The lines below that include the word "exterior" are to be reported.

Items from a data source
· · · · · · ·

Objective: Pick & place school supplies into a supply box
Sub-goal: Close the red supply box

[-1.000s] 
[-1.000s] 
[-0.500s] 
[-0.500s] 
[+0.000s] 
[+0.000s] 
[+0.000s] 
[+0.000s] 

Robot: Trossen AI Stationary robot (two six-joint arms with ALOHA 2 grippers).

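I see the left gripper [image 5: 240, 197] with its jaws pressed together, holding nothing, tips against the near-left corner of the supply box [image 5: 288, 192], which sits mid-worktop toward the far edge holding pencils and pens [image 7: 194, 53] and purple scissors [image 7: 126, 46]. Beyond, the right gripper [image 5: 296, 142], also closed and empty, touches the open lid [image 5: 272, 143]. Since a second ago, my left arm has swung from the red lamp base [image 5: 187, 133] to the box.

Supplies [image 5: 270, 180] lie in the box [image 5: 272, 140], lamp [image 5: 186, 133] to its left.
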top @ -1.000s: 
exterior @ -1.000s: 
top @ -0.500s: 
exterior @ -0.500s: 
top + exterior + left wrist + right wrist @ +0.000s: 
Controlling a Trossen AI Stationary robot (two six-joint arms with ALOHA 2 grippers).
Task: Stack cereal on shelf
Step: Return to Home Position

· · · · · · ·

» Task answer:
exterior @ -1.000s: 
exterior @ -0.500s: 
top + exterior + left wrist + right wrist @ +0.000s: 

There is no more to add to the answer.